= John Van Voorst =

English publisher (1804–1898)

John Van Voorst (15 February 1804 – 1898) was an English publisher of natural history books. His publications were noted for their high quality, reasonable prices, and the frequent inclusion of superior illustrations by notable artists.

== Biography ==
John Van Voorst was born in Highgate on 15 February 1804 to a family of Dutch descent. At the age of 16, he began a six-year apprenticeship in Wakefield before returning to London to work for the publishers Longman, Green, Orme, Hurst & Co. He established his own publishing business in Paternoster Row in 1833. Initially, he focused on illustrated reprints, including Gray's Elegy in a Country Church-Yard and Goldsmith's Vicar of Wakefield, but he soon specialized in natural history books, often illustrated, and was appointed bookseller to the Zoological Society in 1837.

Some of his most notable publications included British Fishes (by Yarrell, 1835), British Quadrupeds (by Bell, 1836), and British Birds (by Yarrell, 1837). With the exception of Darwin, Van Voorst collaborated with most of the leading naturalists of his time, including Alfred Russel Wallace, Philip Henry Gosse, George Johnston, Edward Forbes, Edward Newman, and Richard Owen. He also employed notable illustrators such as John Constable, William Mulready, Richard Westall, Edwin Landseer, and Copley Fielding. By 1871, his catalog of active titles included 224 books and learned journals, most of which focused on natural history.

Van Voorst published the journal The Zoologist for more than forty years, from January 1843 until 1886.

In addition to natural history works, he published children's books, including those of author and sanitary reformer Anne Bullar, who wrote anonymously.

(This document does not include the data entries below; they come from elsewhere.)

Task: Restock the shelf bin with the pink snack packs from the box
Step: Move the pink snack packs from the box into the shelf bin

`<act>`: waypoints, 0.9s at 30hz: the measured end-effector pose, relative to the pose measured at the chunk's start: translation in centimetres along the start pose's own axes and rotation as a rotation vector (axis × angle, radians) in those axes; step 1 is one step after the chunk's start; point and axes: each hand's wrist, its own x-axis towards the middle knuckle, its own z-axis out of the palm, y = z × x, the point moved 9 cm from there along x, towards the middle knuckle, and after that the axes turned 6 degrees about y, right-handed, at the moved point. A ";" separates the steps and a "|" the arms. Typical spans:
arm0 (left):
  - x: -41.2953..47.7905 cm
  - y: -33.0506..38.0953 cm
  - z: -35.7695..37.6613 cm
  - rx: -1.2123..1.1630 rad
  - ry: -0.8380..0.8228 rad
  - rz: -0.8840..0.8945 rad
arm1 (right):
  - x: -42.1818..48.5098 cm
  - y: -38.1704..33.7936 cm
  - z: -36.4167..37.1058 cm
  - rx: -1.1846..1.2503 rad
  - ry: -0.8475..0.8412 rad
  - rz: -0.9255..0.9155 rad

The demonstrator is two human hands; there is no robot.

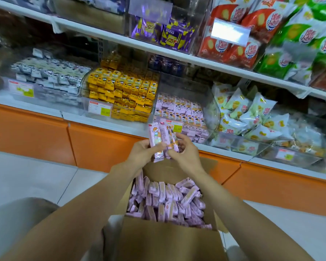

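Pink snack packs (161,142) stand bunched upright, gripped by both the left hand (142,152) and right hand (184,151) above the open cardboard box (169,242); more fill that box; the clear shelf bin (211,102) just beyond holds rows.

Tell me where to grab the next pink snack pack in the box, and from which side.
Come straight down from above: the box is open on top and its walls block the sides. Pinch a top-layer pack across its narrow width; they lie loosely jumbled, so one should lift free.
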 end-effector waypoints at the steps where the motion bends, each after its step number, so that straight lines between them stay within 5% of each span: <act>1: 0.6 1.1 0.0 0.007 0.005 0.032 | 1.1 -1.0 -0.6 -0.004 0.025 -0.007; 12: 8.3 10.4 -2.6 0.196 0.146 0.209 | 18.4 -4.3 -1.6 -0.280 0.198 0.044; 21: 11.2 11.5 -3.4 0.051 0.106 0.316 | 27.0 -2.2 3.1 -0.439 0.218 0.086; 27: 11.1 12.0 -3.6 0.073 0.140 0.378 | 26.5 -1.4 4.5 -0.344 0.029 -0.030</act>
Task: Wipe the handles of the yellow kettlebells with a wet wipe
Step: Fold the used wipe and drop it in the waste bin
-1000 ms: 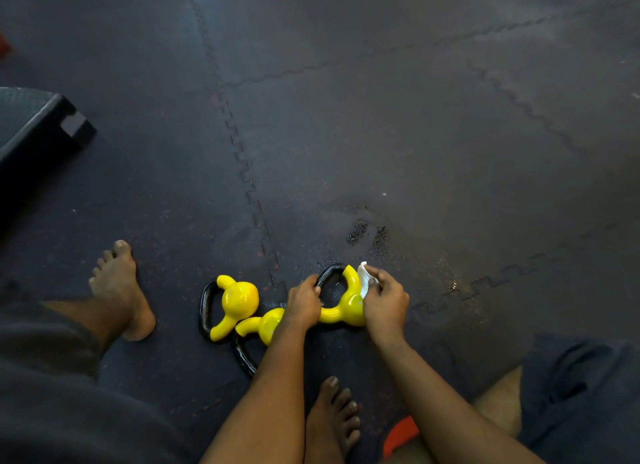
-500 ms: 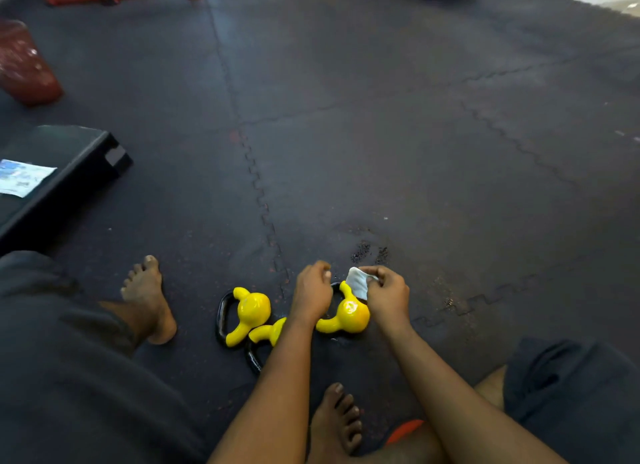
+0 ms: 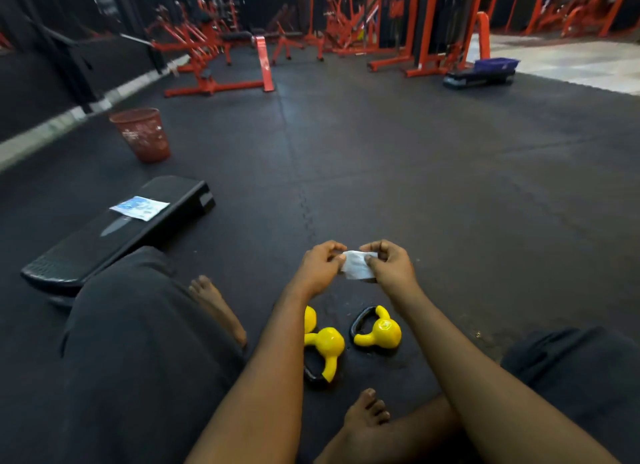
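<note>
A person is sitting on the dark rubber floor mat [image 3: 450, 204], and both hands are meeting just above the centre of the frame. The left hand [image 3: 320, 266] is pinching the left edge of a white wet wipe [image 3: 356, 266] between thumb and curled fingers, while the right hand [image 3: 391, 266] is gripping its right edge the same way, so the wipe is hanging stretched between them, in the air and apart from the weights.

Below the hands, in the lower centre, the yellow kettlebells are lying on the mat between the forearms. The right kettlebell [image 3: 379, 332] is lying with its black-gripped handle pointing left. The middle kettlebell [image 3: 327, 342] is lying just beside it, its handle pointing toward the bottom of the frame. A third kettlebell [image 3: 309, 318] is showing only partly behind the left forearm.

At the left, a black step platform [image 3: 104, 252] is carrying a blue and white packet [image 3: 140, 207]. A red bin [image 3: 142, 134] is standing in the upper left, and orange gym machines [image 3: 214, 48] are lining the top of the frame. One bare foot [image 3: 218, 307] is resting left of the kettlebells, another [image 3: 367, 411] at the bottom centre
</note>
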Demonstrator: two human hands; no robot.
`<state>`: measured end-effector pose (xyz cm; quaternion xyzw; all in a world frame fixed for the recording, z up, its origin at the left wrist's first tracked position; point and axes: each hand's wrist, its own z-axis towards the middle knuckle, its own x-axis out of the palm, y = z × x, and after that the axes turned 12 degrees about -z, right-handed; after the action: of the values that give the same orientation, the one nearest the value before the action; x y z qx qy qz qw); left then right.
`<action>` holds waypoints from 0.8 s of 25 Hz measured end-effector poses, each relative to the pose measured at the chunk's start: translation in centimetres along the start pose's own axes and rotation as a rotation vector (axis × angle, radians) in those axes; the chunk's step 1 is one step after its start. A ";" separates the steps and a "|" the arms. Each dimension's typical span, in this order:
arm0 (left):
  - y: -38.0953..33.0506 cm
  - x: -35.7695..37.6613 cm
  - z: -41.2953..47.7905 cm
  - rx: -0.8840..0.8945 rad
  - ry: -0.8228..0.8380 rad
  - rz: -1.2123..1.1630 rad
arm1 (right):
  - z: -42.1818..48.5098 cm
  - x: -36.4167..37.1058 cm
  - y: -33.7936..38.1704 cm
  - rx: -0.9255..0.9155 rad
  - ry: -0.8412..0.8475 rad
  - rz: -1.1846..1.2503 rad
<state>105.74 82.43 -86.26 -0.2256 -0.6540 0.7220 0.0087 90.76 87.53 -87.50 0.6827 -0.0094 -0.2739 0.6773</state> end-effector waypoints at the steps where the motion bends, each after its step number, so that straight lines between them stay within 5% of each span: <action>1: -0.7 -0.7 -0.2 0.026 -0.021 0.008 | 0.0 0.2 0.9 -0.022 -0.008 0.001; 11: 0.6 -3.3 4.2 0.090 -0.211 0.026 | 5.5 4.3 2.0 -0.009 -0.117 -0.186; 20: 10.6 -1.9 26.3 -0.072 -0.252 -0.018 | 26.8 12.4 -5.7 0.176 -0.102 -0.160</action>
<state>101.60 55.60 -94.54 -0.1274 -0.6774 0.7206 -0.0751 88.92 58.60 -95.47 0.7233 -0.0133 -0.3598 0.5892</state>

He retired in 1886, after which his assistants took over the business under the name Gurney and Jackson.

He was a founding member of the Royal Microscopical Society in 1839 and became a Fellow of the Linnean Society in 1853.

Following his retirement, Van Voorst remained active until his death in London on 24 July 1898.

==Sources==
- Parsons, Gill (2020). "Voorst, John Van (1804–1898)"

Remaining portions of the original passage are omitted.